The individual judicial circuits may implement rules which are particularly
appropriate for them, including provisions specifying responsibility
for mediation costs.
Paragraph (a) applies
to cases involving custody or visitation issues, other than those
arising in dissolution of marriage and paternity cases. It requires
local circuit court rules to address mandatory training for mediators
and limits the mediation program to issues involving child custody
and visitation. Paragraph (a) also requires local circuit court
rules to set standards to use in determining which child custody
and visitation issues should be referred to mediation and also address
when the referral will be made for them, including provisions
specifying responsibility for mediation costs.
Paragraph (b) provides
for mediation of disputed custody and visitation issues in dissolution
of marriage and paternity cases, absent good cause shown.
The timing and manner of referral to mediation in dissolution of
marriage and paternity cases is provided for in Rule 923.
Parties may be excused
from referral under both paragraphs (a) and (b) if the court determines
an impediment to mediation exists.

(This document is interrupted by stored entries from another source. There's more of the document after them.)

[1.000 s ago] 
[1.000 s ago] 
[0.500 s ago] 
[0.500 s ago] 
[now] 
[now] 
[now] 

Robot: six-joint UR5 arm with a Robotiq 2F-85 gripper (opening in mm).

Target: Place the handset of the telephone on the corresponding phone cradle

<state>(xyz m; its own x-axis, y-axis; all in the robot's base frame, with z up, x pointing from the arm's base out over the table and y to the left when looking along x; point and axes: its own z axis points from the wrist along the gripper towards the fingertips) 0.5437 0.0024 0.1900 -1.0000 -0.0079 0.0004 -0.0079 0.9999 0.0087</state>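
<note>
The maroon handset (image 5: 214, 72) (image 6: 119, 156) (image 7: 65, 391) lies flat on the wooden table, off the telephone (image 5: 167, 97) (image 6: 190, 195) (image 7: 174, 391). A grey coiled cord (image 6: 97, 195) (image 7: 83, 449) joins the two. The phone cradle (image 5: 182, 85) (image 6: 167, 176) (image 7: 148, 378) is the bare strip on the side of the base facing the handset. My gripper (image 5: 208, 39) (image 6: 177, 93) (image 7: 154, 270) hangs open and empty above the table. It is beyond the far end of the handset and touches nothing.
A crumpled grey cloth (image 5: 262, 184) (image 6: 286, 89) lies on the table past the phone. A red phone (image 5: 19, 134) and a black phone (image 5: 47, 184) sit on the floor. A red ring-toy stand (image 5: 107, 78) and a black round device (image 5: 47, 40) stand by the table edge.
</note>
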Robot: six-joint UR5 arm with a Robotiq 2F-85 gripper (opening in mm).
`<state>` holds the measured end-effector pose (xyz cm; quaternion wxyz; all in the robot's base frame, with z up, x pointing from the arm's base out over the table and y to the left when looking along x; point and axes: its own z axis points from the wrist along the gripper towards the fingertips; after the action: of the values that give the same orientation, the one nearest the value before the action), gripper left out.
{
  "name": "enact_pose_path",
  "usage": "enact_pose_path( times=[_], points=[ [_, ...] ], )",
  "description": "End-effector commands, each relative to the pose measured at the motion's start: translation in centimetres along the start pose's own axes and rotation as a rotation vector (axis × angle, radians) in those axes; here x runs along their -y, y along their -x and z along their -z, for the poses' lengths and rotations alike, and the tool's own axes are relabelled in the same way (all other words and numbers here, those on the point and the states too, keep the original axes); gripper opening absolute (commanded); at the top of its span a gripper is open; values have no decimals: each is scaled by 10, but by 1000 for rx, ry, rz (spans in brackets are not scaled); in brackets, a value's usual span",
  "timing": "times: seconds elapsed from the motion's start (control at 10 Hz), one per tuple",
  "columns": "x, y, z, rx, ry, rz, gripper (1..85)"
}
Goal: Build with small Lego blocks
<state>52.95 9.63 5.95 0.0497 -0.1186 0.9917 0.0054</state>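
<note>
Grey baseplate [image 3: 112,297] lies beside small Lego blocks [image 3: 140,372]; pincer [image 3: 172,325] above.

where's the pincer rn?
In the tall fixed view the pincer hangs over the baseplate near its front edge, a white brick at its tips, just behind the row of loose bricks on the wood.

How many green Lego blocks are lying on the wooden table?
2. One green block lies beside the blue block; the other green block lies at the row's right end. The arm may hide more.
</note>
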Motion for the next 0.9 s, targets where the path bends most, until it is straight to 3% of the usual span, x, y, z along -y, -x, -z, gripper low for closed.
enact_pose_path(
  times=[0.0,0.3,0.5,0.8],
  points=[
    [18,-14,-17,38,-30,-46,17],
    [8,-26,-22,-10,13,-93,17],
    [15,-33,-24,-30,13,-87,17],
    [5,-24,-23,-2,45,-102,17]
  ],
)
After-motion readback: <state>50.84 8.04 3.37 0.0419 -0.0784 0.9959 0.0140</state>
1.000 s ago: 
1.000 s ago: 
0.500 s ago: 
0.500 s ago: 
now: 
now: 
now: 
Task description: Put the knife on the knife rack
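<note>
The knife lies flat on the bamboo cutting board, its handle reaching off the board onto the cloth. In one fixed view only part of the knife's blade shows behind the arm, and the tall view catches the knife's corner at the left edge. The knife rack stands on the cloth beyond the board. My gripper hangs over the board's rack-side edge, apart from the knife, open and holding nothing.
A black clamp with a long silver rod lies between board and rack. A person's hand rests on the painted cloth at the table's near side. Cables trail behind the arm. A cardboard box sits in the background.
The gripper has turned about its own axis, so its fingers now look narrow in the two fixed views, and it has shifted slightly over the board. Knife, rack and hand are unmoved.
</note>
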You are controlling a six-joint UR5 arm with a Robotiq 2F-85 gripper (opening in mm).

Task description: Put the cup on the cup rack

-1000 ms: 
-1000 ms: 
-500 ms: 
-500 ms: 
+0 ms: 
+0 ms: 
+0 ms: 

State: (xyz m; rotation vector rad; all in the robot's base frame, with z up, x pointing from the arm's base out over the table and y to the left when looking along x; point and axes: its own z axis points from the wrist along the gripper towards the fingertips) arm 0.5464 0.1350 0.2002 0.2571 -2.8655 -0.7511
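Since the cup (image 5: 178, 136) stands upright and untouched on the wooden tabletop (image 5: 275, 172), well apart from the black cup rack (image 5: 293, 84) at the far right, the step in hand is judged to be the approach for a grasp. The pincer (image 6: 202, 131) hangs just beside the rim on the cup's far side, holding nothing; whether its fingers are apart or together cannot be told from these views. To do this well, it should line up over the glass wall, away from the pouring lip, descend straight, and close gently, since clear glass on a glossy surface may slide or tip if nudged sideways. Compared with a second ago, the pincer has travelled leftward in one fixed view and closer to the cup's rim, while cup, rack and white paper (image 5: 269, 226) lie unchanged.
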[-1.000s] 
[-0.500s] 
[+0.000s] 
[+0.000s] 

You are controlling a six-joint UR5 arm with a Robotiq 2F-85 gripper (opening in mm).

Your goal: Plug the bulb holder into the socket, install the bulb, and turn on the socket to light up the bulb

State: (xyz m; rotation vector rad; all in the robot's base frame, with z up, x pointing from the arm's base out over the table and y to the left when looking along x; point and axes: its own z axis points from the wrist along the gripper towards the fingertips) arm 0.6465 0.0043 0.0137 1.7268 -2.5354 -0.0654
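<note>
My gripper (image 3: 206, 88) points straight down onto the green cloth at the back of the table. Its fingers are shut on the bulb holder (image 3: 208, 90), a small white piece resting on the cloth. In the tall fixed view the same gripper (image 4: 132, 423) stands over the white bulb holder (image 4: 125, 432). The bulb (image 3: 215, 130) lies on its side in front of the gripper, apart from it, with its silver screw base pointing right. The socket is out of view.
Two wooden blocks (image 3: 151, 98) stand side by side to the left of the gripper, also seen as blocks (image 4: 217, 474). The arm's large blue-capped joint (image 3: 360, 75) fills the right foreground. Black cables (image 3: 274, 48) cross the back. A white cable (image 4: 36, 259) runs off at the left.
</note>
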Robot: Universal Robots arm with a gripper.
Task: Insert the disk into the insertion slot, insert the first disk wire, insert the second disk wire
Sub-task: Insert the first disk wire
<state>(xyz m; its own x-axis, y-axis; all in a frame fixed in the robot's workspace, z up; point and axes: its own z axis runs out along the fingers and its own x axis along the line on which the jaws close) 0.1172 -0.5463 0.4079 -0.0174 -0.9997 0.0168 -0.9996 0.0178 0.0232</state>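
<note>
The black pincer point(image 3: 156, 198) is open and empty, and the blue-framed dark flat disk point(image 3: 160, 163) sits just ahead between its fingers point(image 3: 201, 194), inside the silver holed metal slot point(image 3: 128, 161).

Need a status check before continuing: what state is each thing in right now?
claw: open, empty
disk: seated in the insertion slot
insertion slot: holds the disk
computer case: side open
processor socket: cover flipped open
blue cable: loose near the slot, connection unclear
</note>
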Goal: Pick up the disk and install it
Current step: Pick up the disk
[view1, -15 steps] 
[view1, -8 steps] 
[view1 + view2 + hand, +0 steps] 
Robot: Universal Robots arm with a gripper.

Such impediments may include
family violence, mental or cognitive impairment, alcohol abuse or
chemical dependency, or other circumstances which may render mediation
inappropriate or would unreasonably interfere with the mediation
process.
Comment by
Gunnar J. Gitlin: The original draft of
the rules had referred to "mandatory mediation.” This
phrase was not retained in the final version of the rules.
This change is is likely due to the fact that the mediation is not
mandatory but counties are free to determine which cases are ineligible
for mediation. The largest exception (and the one to which
there was significant testimony) was that of that of domestic violence.
Similarly, the phrase "mandatory referral” was also rejected
in the final version of the rules. Finally, note the use of
the word "should” under paragraph (a)(3). The original
version referred to those cases which "must” be referred to
mediation. The interesting new phrase added to the 2006 version
-- probably as a result of the concessions for the non-mandatory
nature of the program to all custody and visitation cases -- is
the phrase, "The fact that both parties agree that they do
not want the matter to be referred to mediation does not constitute
good cause shown.” This was new language -- which was then
removed in the amended legislation.
The amended language
[effective January 1, 2007] regarding impairment is consistent with
the testimony before the committee from the domestic violence community
emphasizing that the general provision for opting out for good cause
shown was not appropriate and that there should be language consistent
with the rules in counties such as McHenry County, Kane County,
etc., defining impairment, etc.
Rule
906. Attorney Qualifications and Education in Child Custody and
Visitation Matters
(a) Statement of Purpose. This rule is promulgated
to insure that counsel who are appointed by the court to participate
in child custody and visitation matters, as delineated in Rule 900(b)(2),
possess the ability, knowledge, and experience to do so in a competent
and professional manner. To this end, each circuit court of this
state shall develop a set of qualifications and educational
requirements for attorneys appointed by the court to represent children
in child custody cases and guardianship cases when custody or visitation
is an issue and shall further develop a plan for the procurement
of qualified attorneys in accordance with the plan.
(b) Submission of Qualifications and Plan. The
Chief Judge of a judicial circuit shall be responsible for the creation
of the qualifications and Plan and for submitting them to the
conference of Chief Judges for approval. The Chief Judges of two
or more contiguous judicial circuits may submit a Plan for the creation
of a single set of qualifications and Plan encompassing those judicial
circuits or encompassing contiguous counties within the circuits.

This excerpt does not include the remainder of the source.